From the bothy, a path heads west up Meall a’ Bhuachaille.  This is a clear path, with stone steps at the steeper sections.  We set off up at, passing the odd walker coming back and watching as the weather closed in upon us.

When I first attempted this walk many years ago, mother nature sent a rainstorm which caused me to panic and descend.  This time, she upped her game, and sent a snowstorm.  This time I was determined, I would succeed. 

However, I now suffer anxiety and could feel an anxiety attack starting to take hold.  My thoughts were going 100mph, all filled with doom, death and destruction.  An anxiety attack is hard.  The small piece of my logical brain tries to talk sense, but my anxiety yells over it, trying to take over.  Logic can easily fall by the wayside.  It is incredibly hard to fight the monster which is anxiety. 

But I voiced my anxiety, I focused on my breathing and I kept going.  The anxiety was not going to beat me.  Despite every cell in my body aching to succumb to it.  We climbed higher than I had ever been, the views really were beautiful.  However, the worsening weather was slowing us. 

Eventually, with the summit within site, we took the decision to head back down towards the bothy.  With the conditions and limited amount of daylight, we decided to be cautious.  We were unsure what footing would be like on the descent and decided we would rather know our route. Those steps, well they aren’t very fun to descend.  My ankles aren’t the strongest, so I took my time. 

Reaching the bottom, and the bothy, without incident was a relief.  Now it was an easy walk back to the car.  What surprised me was the number of people setting out along the path with darkness descending and with no equipment.  I can only presume they were only out for a short stroll, at least I hope so. 

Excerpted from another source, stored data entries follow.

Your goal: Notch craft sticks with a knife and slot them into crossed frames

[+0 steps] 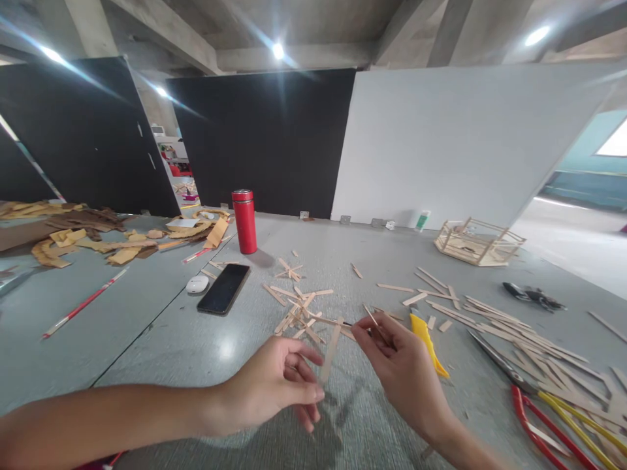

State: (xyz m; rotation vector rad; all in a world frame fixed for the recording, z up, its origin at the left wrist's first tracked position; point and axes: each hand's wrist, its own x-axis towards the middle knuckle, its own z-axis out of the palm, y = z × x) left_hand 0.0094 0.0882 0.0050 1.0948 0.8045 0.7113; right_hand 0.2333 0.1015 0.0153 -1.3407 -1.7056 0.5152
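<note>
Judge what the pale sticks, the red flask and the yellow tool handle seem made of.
Pale sticks: likely bare wood, matte and tan. Red flask: probably painted metal, given its smooth sheen and silvery top rim. Yellow tool handle: seemingly molded plastic, smooth and evenly colored.

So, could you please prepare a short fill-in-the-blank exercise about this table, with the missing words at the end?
1. The flask is ____ in colour.
2. The phone lies with its screen facing ____.
3. The cutter has a ____ handle.
4. A thin stick pokes up from the person's ____ hand.

Missing words: red; up; yellow; right.
</note>
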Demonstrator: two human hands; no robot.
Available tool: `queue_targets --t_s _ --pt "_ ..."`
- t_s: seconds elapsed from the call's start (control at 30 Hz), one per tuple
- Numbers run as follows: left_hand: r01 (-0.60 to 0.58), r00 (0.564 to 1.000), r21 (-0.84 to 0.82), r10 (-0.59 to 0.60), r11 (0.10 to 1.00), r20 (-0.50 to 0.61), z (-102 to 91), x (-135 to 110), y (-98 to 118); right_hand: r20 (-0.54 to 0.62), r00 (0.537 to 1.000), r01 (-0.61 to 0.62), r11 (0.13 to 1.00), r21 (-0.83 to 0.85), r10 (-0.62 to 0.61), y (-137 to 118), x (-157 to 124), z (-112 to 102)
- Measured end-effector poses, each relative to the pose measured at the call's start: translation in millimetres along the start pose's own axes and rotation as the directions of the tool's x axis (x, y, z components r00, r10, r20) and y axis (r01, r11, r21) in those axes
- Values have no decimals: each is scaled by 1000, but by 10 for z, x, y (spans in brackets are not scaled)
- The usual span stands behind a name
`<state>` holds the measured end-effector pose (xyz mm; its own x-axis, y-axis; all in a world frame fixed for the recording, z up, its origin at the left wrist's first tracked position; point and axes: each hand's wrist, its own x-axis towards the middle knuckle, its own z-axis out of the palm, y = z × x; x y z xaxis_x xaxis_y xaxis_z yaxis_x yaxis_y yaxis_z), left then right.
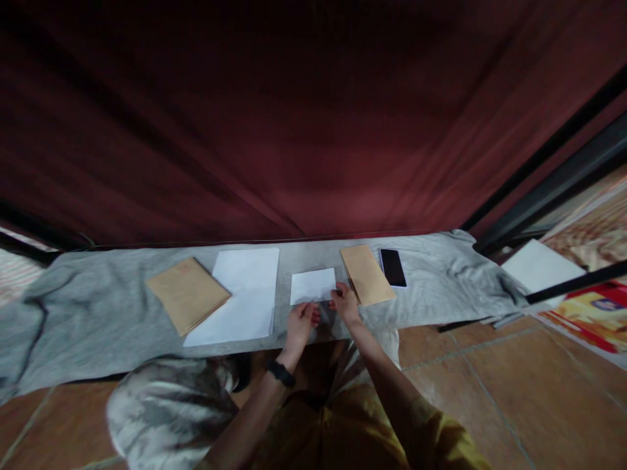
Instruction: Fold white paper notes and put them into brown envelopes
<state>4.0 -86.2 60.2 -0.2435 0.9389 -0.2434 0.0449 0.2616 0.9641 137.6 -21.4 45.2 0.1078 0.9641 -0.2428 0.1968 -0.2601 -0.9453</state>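
Observation:
A small folded white sheet lies on the grey cloth in front of me. My left hand pinches its near edge with curled fingers. My right hand grips the sheet's near right corner, fingers closed on the paper. A black band sits on my left wrist. A brown envelope lies just right of the sheet, touching my right hand.
A stack of white paper and a second brown envelope lie to the left. A black phone rests beside the right envelope. A dark red curtain hangs behind. Tiled floor, a white sheet and printed packaging are at the right.

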Motion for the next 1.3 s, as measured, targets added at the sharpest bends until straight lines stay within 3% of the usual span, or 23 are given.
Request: queue_targets --t_s 0.1,0.13,0.2,0.27,0.37,0.5,0.6,0.67,0.73,0.87,0.97,1.3 --pt "-201 979 257 203 945 21 -20 -63 -23 13 1000 4 997 -75 -3 26 -5 -19" --pt "-299 952 402 298 865 69 -22 -79 -38 20 1000 5 995 -102 -3 31 -7 -23" --pt "-446 880 672 427 592 208 -20 -104 -90 39 999 14 987 -161 -8 33 -7 -32" --pt "-476 844 803 443 358 302 -10 -118 -163 55 998 31 972 -231 -18 25 -1 -45" --pt "-453 842 865 423 218 334 16 -121 -260 54 997 70 932 -355 -54 -3 5 -72" --pt "-432 838 887 437 164 327 58 -110 -302 15 992 118 857 -501 -127 -33 -38 -111" --pt "-426 831 894 451 137 327 77 -103 -313 10 956 223 709 -669 -292 -22 -127 -110" --pt "-428 828 895 452 124 332 73 -97 -337 101 888 368 563 -740 -448 6 -207 -72" --pt "-445 821 888 448 113 354 56 -91 -377 241 809 524 472 -708 -537 49 -296 -5" --pt "-496 786 863 470 92 402 6 -85 -452 461 686 707 366 -606 -563 176 -442 100" --pt "-486 782 869 492 97 383 -28 -97 -463 464 686 696 320 -643 -560 281 -485 58" --pt "-399 830 910 467 116 304 -244 -235 -398 459 646 665 155 -731 -610 477 -487 -292"
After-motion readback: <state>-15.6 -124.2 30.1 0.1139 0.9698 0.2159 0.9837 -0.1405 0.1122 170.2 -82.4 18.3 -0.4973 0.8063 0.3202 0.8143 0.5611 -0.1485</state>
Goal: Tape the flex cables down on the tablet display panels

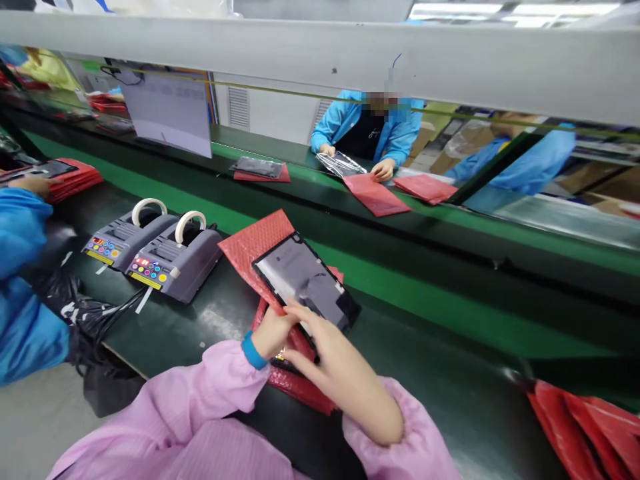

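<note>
1. Worktop [450, 400], dark and smooth, is running across the view beside a green belt [425, 300]. The pouch and panel are sitting on its near side, straight in front of the person.
2. A red bubble pouch [250, 247] is lying tilted, its dimpled, soft face showing at the upper left. It is resting over a low stack of like red pouches [300, 390].
3. Two grey tape dispensers [173, 263], boxy with coloured buttons and a pale tape roll on each, are standing just left of the pouch, apart from it.
4. A flat rectangular panel [305, 280], dark-edged with a glossy grey sheen, is sticking out of the pouch mouth at a slant, its far corner still inside the red film.
5. The right hand [345, 377] is reaching in from a pink sleeve, palm down, its fingers [320, 333] stretching out loose and flat against the panel's near edge.
6. The left hand [273, 330], wrist in a blue cuff, is curling narrowly, pinching the panel's near corner where it is meeting the pouch.
</note>
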`<state>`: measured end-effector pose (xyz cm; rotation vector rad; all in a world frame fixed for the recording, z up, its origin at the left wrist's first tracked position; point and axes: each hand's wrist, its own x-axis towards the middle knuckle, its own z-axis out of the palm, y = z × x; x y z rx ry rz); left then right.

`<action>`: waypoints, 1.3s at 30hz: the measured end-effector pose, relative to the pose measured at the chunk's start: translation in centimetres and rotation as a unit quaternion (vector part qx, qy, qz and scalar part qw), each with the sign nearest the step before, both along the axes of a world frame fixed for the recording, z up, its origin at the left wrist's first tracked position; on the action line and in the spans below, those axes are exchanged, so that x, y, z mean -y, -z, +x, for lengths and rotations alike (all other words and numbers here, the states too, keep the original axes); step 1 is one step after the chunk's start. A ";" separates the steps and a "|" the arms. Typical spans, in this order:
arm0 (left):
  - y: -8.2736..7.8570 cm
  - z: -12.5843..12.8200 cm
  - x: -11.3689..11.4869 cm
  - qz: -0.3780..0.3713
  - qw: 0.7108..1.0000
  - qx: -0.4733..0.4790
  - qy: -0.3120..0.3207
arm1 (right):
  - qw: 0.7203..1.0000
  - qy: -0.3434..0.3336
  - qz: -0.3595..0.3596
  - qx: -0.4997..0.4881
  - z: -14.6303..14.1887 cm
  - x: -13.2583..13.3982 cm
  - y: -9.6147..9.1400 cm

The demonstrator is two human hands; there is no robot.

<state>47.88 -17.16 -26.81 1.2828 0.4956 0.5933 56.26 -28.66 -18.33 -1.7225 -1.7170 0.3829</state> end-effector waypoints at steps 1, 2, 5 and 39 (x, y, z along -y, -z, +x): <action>-0.2 -0.6 -0.1 -0.053 0.998 0.012 -0.005 | 0.999 0.040 0.001 -0.012 1.2 0.7 0.5; -0.5 -1.1 -0.3 -0.113 0.993 0.025 -0.003 | 0.993 0.112 0.013 -0.019 2.5 1.4 1.1; -1.6 -1.9 -0.9 -0.262 0.963 0.049 0.038 | 0.944 0.314 0.000 -0.098 5.7 3.4 3.1; 1.4 -12.4 -5.5 0.124 0.951 -0.278 0.055 | 0.869 0.389 -0.305 0.028 1.4 2.4 5.9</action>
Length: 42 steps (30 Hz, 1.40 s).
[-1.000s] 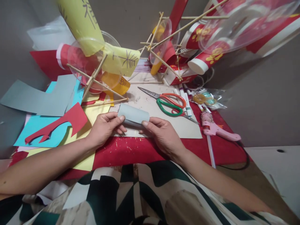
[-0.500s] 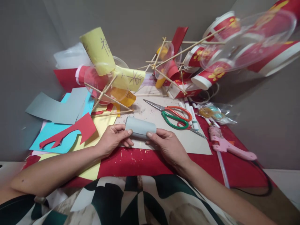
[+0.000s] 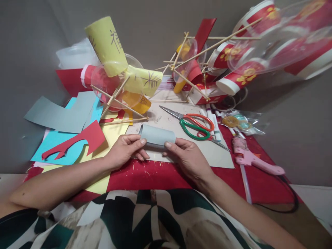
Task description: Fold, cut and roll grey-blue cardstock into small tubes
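Note:
A small grey-blue sheet of paper [image 3: 157, 135] is curled into a roll just above a beige board [image 3: 181, 138]. My left hand [image 3: 127, 149] pinches its left end with thumb and fingers. My right hand [image 3: 185, 157] pinches its right end, thumb on top. Both hands rest low over the red table cover [image 3: 155, 174], near its front edge.
Scissors [image 3: 193, 122] with red and green handles lie right of the roll, beside marker pens [image 3: 214, 121]. A pink glue gun [image 3: 250, 159] lies further right. Coloured paper sheets [image 3: 64, 135] pile at left. Stick-and-cup constructions [image 3: 121, 83] and red paper cups [image 3: 233, 83] crowd the back.
The view has shifted slightly down and left then steadied. My hands keep hold of the grey-blue roll, whose left edge now flares a little more.

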Tool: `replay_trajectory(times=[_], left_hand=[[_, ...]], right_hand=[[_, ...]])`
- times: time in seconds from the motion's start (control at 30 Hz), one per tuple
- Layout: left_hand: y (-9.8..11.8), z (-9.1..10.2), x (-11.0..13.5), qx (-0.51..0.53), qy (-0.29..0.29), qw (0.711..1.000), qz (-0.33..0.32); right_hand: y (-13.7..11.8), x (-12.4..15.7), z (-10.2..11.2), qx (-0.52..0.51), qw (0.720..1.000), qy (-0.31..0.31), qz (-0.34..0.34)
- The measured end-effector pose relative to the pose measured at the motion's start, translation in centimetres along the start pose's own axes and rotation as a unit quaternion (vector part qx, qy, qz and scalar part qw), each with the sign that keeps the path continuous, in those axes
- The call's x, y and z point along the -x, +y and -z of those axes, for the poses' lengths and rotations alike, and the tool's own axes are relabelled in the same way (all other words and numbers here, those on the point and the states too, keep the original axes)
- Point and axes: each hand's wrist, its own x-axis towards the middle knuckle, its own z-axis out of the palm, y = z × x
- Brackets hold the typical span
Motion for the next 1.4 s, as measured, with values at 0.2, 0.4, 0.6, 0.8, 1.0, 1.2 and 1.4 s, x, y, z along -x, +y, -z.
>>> replay_trajectory(times=[0.2, 0.4, 0.6, 0.8, 1.0, 1.2, 1.4], left_hand=[[0.2, -0.3, 0.2, -0.022, 0.037, 0.999, -0.007], [0.1, -0.6, 0.6, -0.038, 0.049, 0.997, -0.035], [-0.1, -1.1, 1.0, -0.022, 0.052, 0.997, -0.055], [-0.4, -1.1, 1.0, 0.003, 0.052, 0.996, -0.070], [0.0, -1.3, 1.1, 0.020, 0.050, 0.996, -0.070], [0.0, -2.1, 1.9, 0.033, 0.040, 0.996, -0.077], [-0.2, -2.4, 2.9, -0.133, 0.063, 0.949, -0.278]], right_hand=[[0.3, 0.1, 0.1, -0.010, 1.000, -0.013, -0.011], [0.4, 0.2, 0.2, -0.008, 1.000, -0.009, -0.018], [0.1, 0.4, -0.1, -0.035, 0.999, -0.008, -0.020], [0.0, 0.5, 0.3, -0.051, 0.998, -0.003, -0.032], [0.0, 0.9, 0.3, -0.033, 0.999, 0.012, -0.031], [0.1, 1.3, 0.2, -0.023, 0.998, -0.027, -0.052], [0.3, 1.5, 0.3, -0.003, 0.999, -0.036, -0.038]])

We didn’t finish the way we had hoped.  It was a little disappointing.  But I had beat an anxiety attack and my fears.  I had gone further and higher than I had previously achieved.  I had faced everything mother nature had thrown at me.  To me, that makes this walk a win.

I am writing this almost 2 weeks on from that walk.  I am sat asking myself if I will I go back and complete it?  The honest answer is probably not.  I have finally admitted I do not get any enjoyment from hillwalking.  I have tried for years to enjoy it, I like the thought of it, but the actual doing and then aftermath of it, I get no joy from.  There are plenty of walks I can enjoy and other ways to spend time outdoors. I do not need to climb a mountain.  So, I feel ok about hanging up my hillwalking boots.  I would rather find ways to enjoy the outdoors that I gain pleasure from!